DATASET CONTENT Block Start

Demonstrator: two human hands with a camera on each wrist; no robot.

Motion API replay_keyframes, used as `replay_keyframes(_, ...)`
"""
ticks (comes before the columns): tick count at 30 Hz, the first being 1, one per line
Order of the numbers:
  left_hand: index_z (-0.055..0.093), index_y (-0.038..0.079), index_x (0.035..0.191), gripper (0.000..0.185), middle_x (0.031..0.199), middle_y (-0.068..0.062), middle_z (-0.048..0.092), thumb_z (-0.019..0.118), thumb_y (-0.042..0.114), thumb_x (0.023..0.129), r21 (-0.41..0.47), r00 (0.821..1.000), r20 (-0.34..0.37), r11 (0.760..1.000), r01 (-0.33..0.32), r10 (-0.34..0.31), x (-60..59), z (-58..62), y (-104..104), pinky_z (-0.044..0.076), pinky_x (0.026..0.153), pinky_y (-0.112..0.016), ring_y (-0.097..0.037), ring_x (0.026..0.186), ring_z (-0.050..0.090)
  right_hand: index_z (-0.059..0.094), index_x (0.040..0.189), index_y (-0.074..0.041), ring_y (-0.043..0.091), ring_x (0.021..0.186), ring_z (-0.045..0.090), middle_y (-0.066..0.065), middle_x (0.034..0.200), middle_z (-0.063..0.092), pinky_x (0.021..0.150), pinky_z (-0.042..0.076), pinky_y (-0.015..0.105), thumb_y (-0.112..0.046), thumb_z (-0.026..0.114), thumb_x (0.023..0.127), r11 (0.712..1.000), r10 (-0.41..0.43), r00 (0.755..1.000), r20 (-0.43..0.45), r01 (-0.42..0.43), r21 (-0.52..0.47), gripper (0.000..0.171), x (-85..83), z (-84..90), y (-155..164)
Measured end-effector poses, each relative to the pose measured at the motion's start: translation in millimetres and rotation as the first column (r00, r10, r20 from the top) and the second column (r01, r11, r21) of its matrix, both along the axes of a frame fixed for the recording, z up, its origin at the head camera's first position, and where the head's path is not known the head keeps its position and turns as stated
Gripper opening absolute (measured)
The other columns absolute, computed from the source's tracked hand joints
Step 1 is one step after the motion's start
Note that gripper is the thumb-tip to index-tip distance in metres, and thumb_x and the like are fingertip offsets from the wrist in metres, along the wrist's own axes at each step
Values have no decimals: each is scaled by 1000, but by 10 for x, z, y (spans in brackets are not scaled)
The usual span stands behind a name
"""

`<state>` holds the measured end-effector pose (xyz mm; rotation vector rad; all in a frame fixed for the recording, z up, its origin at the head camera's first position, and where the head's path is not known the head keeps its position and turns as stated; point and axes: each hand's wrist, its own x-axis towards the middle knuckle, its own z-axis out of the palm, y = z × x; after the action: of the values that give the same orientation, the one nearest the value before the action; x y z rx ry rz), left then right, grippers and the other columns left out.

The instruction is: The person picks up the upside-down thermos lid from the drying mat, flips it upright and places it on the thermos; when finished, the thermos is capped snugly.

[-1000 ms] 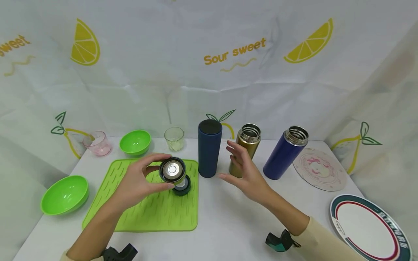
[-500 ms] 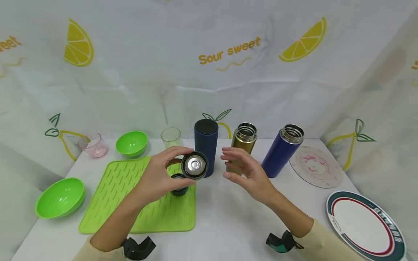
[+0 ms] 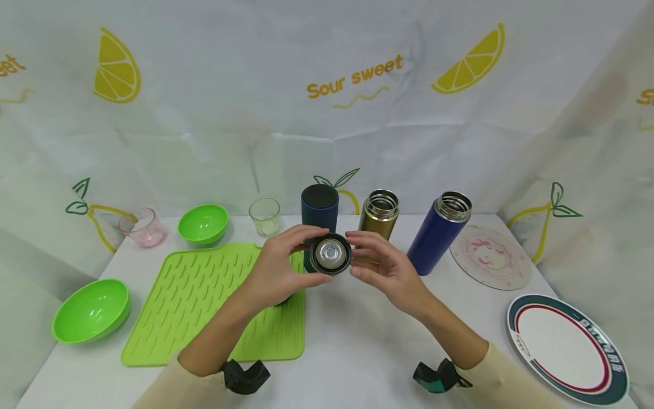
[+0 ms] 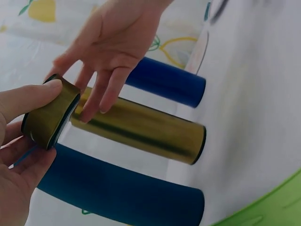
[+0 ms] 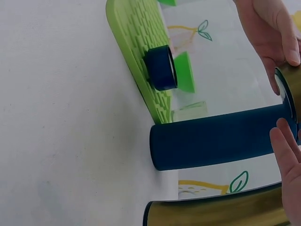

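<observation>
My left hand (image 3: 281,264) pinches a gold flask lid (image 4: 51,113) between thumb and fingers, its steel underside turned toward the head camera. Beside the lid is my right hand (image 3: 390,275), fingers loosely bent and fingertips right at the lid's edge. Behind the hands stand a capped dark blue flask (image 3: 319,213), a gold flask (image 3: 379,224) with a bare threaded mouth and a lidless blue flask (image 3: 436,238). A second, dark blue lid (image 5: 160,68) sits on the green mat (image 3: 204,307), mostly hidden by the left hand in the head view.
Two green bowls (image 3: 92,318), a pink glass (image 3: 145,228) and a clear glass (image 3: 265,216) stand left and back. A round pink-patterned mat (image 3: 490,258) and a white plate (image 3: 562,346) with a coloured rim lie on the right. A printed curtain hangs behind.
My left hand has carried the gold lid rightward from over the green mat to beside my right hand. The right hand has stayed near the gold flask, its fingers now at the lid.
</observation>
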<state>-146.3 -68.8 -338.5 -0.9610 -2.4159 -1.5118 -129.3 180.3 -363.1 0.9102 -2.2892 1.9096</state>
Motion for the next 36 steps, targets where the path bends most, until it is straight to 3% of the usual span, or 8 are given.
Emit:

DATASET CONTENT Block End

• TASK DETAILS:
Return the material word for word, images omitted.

• REPLY TO THE TASK:
Demonstrator: two human hands with a camera on each wrist; no robot.

Motion API replay_keyframes, used as `replay_keyframes(_, ...)`
"""
ticks (comes before the columns): tick count at 30 Hz, the first being 1, one per line
Order of the numbers:
  left_hand: index_z (-0.055..0.093), index_y (-0.038..0.079), index_x (0.035..0.191), gripper (0.000..0.185), middle_x (0.031..0.199), middle_y (-0.068..0.062), middle_z (-0.048..0.092), thumb_z (-0.019..0.118), thumb_y (-0.042..0.114), thumb_x (0.023..0.129), r21 (-0.41..0.47), r00 (0.821..1.000), r20 (-0.34..0.37), r11 (0.760..1.000), r01 (-0.33..0.32), r10 (-0.34..0.31), x (-60..59), z (-58..62), y (-104..104), pinky_z (-0.044..0.076), pinky_x (0.026..0.153), pinky_y (-0.112..0.016), ring_y (-0.097..0.037), ring_x (0.026..0.186), ring_z (-0.050..0.090)
  right_hand: index_z (-0.059..0.094), index_x (0.040..0.189), index_y (-0.074..0.041), ring_y (-0.043..0.091), ring_x (0.021..0.186), ring_z (-0.045..0.090), middle_y (-0.066..0.065), middle_x (0.034..0.200), middle_z (-0.063..0.092), pinky_x (0.021..0.150), pinky_z (-0.042..0.076), pinky_y (-0.015..0.105), thumb_y (-0.112..0.046), thumb_z (-0.026..0.114), thumb_x (0.023..0.127), r11 (0.712..1.000), r10 (-0.41..0.43), r00 (0.755..1.000), r20 (-0.43..0.45), r01 (-0.42..0.43), r21 (-0.52..0.47), gripper (0.000..0.171), x (-85..83), z (-84..90), y (-155..164)
Measured end-effector poses, each relative to the pose measured at the motion's start: translation in millimetres and rotation as the first column (r00, r10, r20 from the top) and the second column (r01, r11, r21) of its matrix, both along the axes of a frame fixed for the recording, z up, its origin at the head camera's first position, and where the head's path is not known the head keeps its position and turns as stated
Gripper opening absolute (measured)
The other columns absolute, computed from the source's tracked hand joints
Step 1 is one step after the motion's start
Note that gripper is the thumb-tip to index-tip distance in metres, and thumb_x and the like are fingertip offsets from the wrist in metres, along the wrist's own axes at each step
Values have no decimals: each is scaled by 1000, but by 10 for x, z, y (spans in brackets are not scaled)
The usual span stands behind a name
"""

`<state>` holds the measured end-effector pose (xyz mm; rotation vector rad; all in a frame fixed for the recording, z up, its origin at the head camera's first position, and where the head's path is not known the head keeps its position and turns as stated; point and axes: each hand's wrist, its own x-axis towards the middle knuckle, its own z-axis out of the palm, y = z × x; after the action: of the values that give the same orientation, the one nearest the value before the action; x y z rx ry rz), left then right, grippers and the other columns left out.

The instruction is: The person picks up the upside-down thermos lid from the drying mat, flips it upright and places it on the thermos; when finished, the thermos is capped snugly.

[-1000 ms] 
[-500 ms] 
[+0 ms] 
[+0 ms] 
[+0 ms] 

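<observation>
My left hand (image 3: 281,264) pinches a gold flask lid (image 4: 51,113) between thumb and fingers, its steel underside turned toward the head camera. Beside the lid is my right hand (image 3: 390,275), fingers loosely bent and fingertips right at the lid's edge. Behind the hands stand a capped dark blue flask (image 3: 319,213), a gold flask (image 3: 379,224) with a bare threaded mouth and a lidless blue flask (image 3: 436,238). A second, dark blue lid (image 5: 160,68) sits on the green mat (image 3: 204,307), mostly hidden by the left hand in the head view.
Two green bowls (image 3: 92,318), a pink glass (image 3: 145,228) and a clear glass (image 3: 265,216) stand left and back. A round pink-patterned mat (image 3: 490,258) and a white plate (image 3: 562,346) with a coloured rim lie on the right. A printed curtain hangs behind.
My left hand has carried the gold lid rightward from over the green mat to beside my right hand. The right hand has stayed near the gold flask, its fingers now at the lid.
</observation>
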<state>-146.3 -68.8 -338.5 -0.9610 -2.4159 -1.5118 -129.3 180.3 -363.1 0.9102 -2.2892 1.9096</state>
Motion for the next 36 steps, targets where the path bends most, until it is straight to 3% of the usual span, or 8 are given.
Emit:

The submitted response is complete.